🔄

Unicode Normalization: NFC, NFD, NFKC, NFKD Demystified

Why the same-looking text can have different bytes, when each normalization form matters, and how to see the differences visually.

The Problem: "café" Encoded Two Ways

Type café on two different computers and you might get two completely different byte sequences — even though the text looks identical on screen. The letter é can be represented as a single code point U+00E9 (LATIN SMALL LETTER E WITH ACUTE), or as two code points: U+0065 (e) followed by U+0301 (COMBINING ACUTE ACCENT).

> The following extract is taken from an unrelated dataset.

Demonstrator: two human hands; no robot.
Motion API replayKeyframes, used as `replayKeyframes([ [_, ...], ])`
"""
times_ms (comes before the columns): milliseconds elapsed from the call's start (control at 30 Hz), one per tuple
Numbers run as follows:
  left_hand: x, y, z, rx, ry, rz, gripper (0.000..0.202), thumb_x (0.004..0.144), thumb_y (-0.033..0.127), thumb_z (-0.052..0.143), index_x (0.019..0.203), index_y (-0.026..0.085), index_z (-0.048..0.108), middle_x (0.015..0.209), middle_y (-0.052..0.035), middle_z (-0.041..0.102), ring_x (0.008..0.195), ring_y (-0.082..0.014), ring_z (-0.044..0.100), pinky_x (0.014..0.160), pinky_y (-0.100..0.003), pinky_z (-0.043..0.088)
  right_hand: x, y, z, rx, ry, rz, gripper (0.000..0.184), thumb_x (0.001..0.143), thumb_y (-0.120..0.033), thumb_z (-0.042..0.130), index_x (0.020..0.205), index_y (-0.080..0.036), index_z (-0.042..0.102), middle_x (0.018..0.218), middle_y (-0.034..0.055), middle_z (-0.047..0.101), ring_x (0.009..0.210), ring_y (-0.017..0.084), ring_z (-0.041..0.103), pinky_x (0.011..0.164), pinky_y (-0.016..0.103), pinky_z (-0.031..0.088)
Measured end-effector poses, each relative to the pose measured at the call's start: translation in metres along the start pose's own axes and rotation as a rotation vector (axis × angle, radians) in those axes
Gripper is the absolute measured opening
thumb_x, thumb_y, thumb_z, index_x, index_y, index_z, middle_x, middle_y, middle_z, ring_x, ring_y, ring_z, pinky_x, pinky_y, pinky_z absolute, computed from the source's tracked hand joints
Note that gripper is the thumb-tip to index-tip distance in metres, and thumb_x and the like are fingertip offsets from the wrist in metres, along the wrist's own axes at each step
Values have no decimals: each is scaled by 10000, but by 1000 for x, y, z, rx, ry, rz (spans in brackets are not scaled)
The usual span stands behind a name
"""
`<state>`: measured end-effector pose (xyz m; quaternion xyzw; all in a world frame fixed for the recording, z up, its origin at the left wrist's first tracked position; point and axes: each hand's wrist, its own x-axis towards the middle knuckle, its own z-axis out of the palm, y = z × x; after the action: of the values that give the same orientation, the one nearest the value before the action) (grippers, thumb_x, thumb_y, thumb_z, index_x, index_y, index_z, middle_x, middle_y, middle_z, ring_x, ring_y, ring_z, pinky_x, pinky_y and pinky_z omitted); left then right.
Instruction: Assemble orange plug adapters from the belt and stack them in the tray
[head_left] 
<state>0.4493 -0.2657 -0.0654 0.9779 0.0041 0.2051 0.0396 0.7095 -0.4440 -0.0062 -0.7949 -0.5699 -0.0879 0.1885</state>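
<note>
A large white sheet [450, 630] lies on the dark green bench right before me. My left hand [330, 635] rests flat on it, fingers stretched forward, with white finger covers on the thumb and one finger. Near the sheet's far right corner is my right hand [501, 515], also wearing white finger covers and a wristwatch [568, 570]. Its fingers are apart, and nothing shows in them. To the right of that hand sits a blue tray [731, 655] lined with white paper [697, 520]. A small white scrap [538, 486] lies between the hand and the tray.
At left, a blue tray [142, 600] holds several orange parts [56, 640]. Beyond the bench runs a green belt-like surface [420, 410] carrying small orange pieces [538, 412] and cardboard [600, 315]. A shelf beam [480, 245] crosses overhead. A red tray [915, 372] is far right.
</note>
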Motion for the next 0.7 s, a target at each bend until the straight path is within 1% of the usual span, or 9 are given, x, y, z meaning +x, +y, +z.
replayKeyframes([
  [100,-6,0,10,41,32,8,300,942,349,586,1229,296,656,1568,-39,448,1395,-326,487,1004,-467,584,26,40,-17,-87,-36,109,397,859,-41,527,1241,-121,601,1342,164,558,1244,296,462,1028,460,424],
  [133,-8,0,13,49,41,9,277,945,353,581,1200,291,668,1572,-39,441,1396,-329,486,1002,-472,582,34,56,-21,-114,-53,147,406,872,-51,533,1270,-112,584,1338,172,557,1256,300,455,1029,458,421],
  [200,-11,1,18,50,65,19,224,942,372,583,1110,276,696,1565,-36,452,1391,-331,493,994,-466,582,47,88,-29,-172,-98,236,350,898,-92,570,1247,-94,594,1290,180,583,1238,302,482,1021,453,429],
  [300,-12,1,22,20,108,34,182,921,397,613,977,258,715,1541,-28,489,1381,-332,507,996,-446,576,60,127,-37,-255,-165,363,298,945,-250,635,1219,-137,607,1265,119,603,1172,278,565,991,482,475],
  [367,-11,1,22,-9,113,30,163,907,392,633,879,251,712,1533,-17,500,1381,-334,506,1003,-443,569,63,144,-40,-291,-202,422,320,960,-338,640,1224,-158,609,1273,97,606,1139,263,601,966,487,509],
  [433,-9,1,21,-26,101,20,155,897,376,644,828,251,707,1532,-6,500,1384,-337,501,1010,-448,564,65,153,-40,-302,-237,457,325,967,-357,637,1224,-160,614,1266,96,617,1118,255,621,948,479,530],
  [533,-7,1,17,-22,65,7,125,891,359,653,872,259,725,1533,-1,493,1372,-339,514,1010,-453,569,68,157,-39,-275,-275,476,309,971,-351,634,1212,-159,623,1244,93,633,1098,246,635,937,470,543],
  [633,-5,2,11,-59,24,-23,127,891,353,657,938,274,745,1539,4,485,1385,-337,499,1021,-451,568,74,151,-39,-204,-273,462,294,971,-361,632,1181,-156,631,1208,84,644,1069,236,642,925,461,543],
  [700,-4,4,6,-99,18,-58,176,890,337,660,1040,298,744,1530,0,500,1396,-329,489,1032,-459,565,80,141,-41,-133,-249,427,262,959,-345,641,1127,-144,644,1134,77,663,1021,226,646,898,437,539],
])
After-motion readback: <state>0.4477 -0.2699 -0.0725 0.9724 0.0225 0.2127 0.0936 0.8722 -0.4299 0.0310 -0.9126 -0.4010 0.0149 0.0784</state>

This means 'caf\u00E9' === 'cafe\u0301' evaluates to false in JavaScript, even though both strings render identically. File systems, databases, and search engines all face this problem: the same human-readable text can have multiple valid binary representations. A user searching for “café” might miss results stored in the other form.

Unicode normalization exists to solve exactly this problem. It defines deterministic algorithms for converting between equivalent representations, ensuring that text which looks the same actually compares as equal.

Compare NFC vs NFD for café

Canonical Equivalence: NFC and NFD

The two most common normalization forms handle canonical equivalence — sequences that represent the exact same abstract character:

Form	Name	Strategy	café
NFC	Canonical Decomposition + Composition	Compose into fewest code points	c a f é (4 CPs)
NFD	Canonical Decomposition	Decompose into base + combining marks	c a f e ◌́ (5 CPs)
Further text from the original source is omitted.